2.        Article 26aA(e) of Sixth Directive 77/388, as amended by Directive 94/5, relating to the special arrangements for taxing the profit margin made by the taxable dealer on the supply of second-hand goods, works of art, collector’s items and antiques, is to be construed as meaning that an undertaking which, in the normal course of its business, resells cars which it had purchased second-hand with a view to using them for the purposes of its business of sale and leaseback and for which the resale is not, at the time of the purchase of the second-hand goods, the principal objective but only its secondary objective, ancillary to that of leasing, can be considered to be a ‘taxable dealer’ within the meaning of that provision.
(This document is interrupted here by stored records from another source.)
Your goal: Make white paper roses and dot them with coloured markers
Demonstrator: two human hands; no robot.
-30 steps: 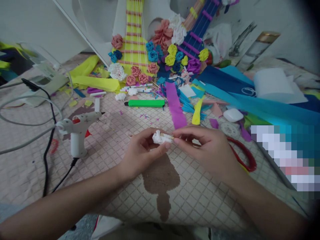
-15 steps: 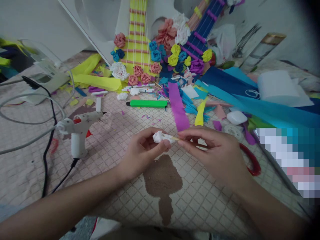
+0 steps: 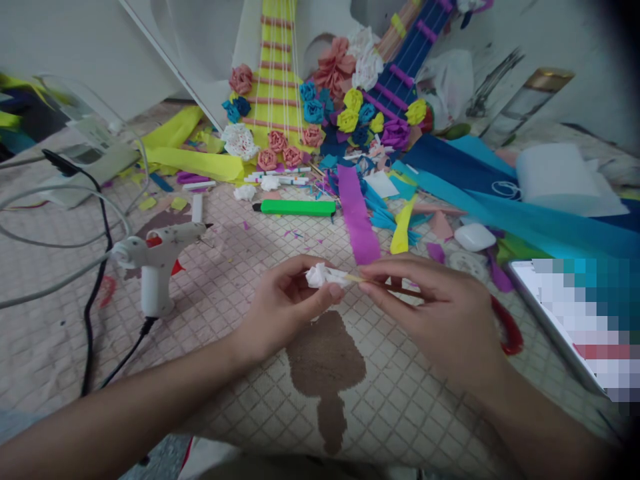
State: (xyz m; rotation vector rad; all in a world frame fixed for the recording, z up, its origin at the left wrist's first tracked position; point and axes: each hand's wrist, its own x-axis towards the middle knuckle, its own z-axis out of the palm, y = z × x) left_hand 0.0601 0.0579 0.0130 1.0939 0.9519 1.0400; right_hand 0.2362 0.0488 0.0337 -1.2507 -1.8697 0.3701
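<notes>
Left hand (image 3: 273,307) pinches crumpled white paper (image 3: 317,275) above table (image 3: 230,280), toward near edge. Right hand (image 3: 445,307) grips thin stick (image 3: 407,291), pale tip now at paper's right end, visible length mostly outside it. Glue gun (image 3: 156,283) toward left edge.

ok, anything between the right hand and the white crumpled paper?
Nothing visible blocks it. The right hand pinches a thin stick that spans the short gap to the white crumpled paper in the left hand. The green tool lies beyond both hands.
</notes>
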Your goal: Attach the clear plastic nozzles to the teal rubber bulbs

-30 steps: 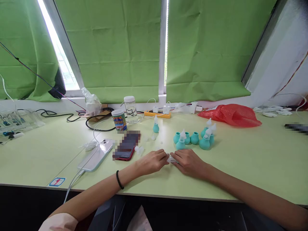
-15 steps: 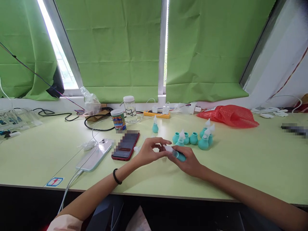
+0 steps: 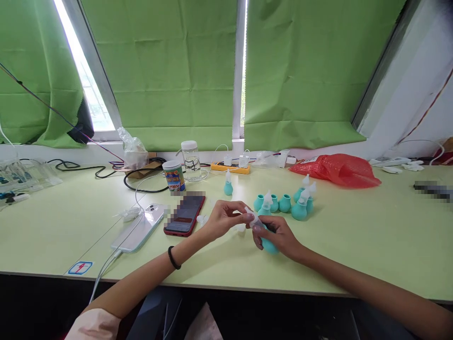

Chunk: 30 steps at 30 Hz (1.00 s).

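Near the middle of the table, my left hand [image 3: 226,219] pinches the clear nozzle [image 3: 254,220] that sits at the top of a teal bulb. My right hand [image 3: 278,234] is wrapped round the same teal bulb [image 3: 269,246], whose round base shows below the fingers. Just behind my hands is a group of several teal bulbs [image 3: 284,204], some open at the top and some with clear nozzles [image 3: 299,209]. One more bulb with a nozzle [image 3: 228,188] stands apart, farther back. Small clear pieces [image 3: 239,228] lie below and beside my left hand.
Left of my hands lie a red-edged phone [image 3: 186,215] and a pale phone [image 3: 141,229] with a cable. Behind them stand a colourful can [image 3: 174,176], a clear jar [image 3: 191,162] and a power strip [image 3: 230,168]. A red plastic bag [image 3: 336,170] lies at the back right.
The held bulb has tilted more upright, its teal base now lower and more exposed. My left fingers have shifted slightly right along the nozzle, and clear pieces beneath them have come into view.
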### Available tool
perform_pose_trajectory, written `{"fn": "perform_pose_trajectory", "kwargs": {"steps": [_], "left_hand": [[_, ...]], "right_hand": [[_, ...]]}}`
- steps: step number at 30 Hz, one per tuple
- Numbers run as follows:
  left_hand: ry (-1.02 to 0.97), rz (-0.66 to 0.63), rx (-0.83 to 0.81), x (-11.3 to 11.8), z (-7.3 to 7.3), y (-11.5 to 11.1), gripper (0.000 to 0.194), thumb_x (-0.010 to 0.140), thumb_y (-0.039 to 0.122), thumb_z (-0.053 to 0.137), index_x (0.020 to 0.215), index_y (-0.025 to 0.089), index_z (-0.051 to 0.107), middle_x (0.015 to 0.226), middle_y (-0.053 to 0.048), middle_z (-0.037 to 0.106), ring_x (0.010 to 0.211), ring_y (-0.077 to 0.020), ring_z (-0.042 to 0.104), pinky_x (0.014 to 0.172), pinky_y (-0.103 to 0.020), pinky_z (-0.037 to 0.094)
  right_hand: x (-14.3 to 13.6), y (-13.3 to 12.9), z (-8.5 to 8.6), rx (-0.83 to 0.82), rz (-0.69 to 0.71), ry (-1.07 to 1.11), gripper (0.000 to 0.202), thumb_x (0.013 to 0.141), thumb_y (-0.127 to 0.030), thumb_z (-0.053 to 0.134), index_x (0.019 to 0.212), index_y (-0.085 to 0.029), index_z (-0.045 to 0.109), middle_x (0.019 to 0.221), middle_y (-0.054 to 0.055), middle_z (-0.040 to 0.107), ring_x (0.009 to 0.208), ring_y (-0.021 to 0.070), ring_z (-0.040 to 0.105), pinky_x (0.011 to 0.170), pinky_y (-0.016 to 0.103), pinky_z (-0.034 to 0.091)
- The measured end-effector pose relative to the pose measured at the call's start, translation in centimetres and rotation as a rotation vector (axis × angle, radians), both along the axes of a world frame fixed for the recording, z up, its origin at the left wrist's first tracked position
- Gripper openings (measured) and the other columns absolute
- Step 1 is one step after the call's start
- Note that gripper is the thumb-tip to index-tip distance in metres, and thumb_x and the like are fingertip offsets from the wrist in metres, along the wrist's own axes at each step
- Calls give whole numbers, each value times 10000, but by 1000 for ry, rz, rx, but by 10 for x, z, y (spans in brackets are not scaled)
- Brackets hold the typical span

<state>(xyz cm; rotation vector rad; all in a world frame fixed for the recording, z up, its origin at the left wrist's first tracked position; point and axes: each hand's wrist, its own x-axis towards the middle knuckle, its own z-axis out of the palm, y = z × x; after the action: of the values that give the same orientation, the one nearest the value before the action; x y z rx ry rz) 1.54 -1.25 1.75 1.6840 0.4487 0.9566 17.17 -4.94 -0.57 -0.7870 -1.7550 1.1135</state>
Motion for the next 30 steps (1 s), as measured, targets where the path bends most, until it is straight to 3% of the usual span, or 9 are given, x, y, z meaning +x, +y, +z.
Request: {"fn": "perform_pose_trajectory", "kwargs": {"steps": [4,6,9,12,14,17,22,27,30], "left_hand": [[26,74,48,6,3,2,240,641,325,598,619,92,543,638,-36,552,545,-85,501,511,-209,426],[63,146,95,10,17,9,245,645,332,590,633,91,547,596,-21,541,536,-81,501,504,-203,430],[13,280,183,14,45,29,252,627,339,598,635,93,544,609,-18,545,538,-80,507,499,-204,451],[-30,436,275,19,59,56,266,642,359,571,665,96,540,597,-13,546,522,-78,512,498,-211,463],[73,547,401,23,54,73,248,649,346,559,651,98,543,587,-15,554,488,-74,507,476,-201,444],[299,593,591,29,32,92,151,655,255,545,628,106,548,589,-20,575,524,-87,523,522,-199,429],[590,584,706,30,4,106,166,710,238,470,736,100,558,525,-19,577,488,-110,517,531,-229,398],[648,529,776,24,5,103,268,753,314,430,890,115,546,597,-30,609,576,-139,555,588,-247,406],[675,615,826,19,12,96,348,759,330,427,1032,120,480,741,-53,618,655,-145,563,641,-260,414]], "right_hand": [[-1,6,0,-106,22,131,253,723,-386,495,701,-134,509,468,-25,476,405,84,449,433,227,387],[1,11,1,-157,26,214,273,728,-400,477,793,-137,508,546,1,536,440,100,495,475,252,421],[5,18,-1,-325,137,274,381,732,-459,414,963,-158,448,773,75,596,527,154,568,511,331,461],[6,18,-6,-375,196,127,356,700,-428,475,917,-146,476,715,65,596,476,143,550,455,312,451],[3,15,-8,-248,111,-19,257,654,-351,562,782,-131,524,578,11,552,415,94,487,429,249,416],[-1,8,-9,-12,-31,-199,147,635,-265,585,624,-128,534,508,-22,481,428,64,419,430,203,367],[-1,10,-15,232,-119,-391,109,696,-201,482,606,-143,505,501,-30,446,454,64,390,441,188,340],[2,15,-24,527,-255,-670,71,693,-144,442,638,-153,485,452,-51,422,416,59,359,442,196,269],[3,16,-26,611,-312,-817,83,709,-144,417,657,-155,481,436,-54,421,396,62,334,431,209,222]]}}
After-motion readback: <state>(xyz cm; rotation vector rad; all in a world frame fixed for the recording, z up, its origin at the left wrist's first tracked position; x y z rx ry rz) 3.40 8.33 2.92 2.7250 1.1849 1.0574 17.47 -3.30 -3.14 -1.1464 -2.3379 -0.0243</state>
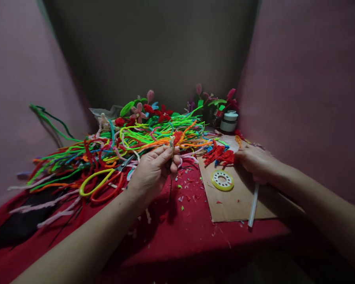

On the market for sales of second‑hand cars, taxation on the overall sale price of the supply by sale and leaseback undertakings would create a distortion of competition to their detriment and in favour, in particular, of firms trading in second-hand vehicles which benefit from the taxation scheme based on the profit margin. As a means of satisfying purchasers’ legitimate expectation to pay the same price for vehicles of the same quality, whether they are sold by an undertaking trading in second-hand cars or by a sale and leaseback undertaking, the latter could not reasonably be expected to absorb in the sale price the amount of the value added tax owed by it and thereby reduce its margin. The application of the arrangements provided for in Article 26a of the Sixth Directive to sale and leaseback undertakings allows in those circumstances precisely the achievement of the aim of the Community legislature in adopting those arrangements, that is, to avoid double taxation and distortions of competition in the area of second-hand goods.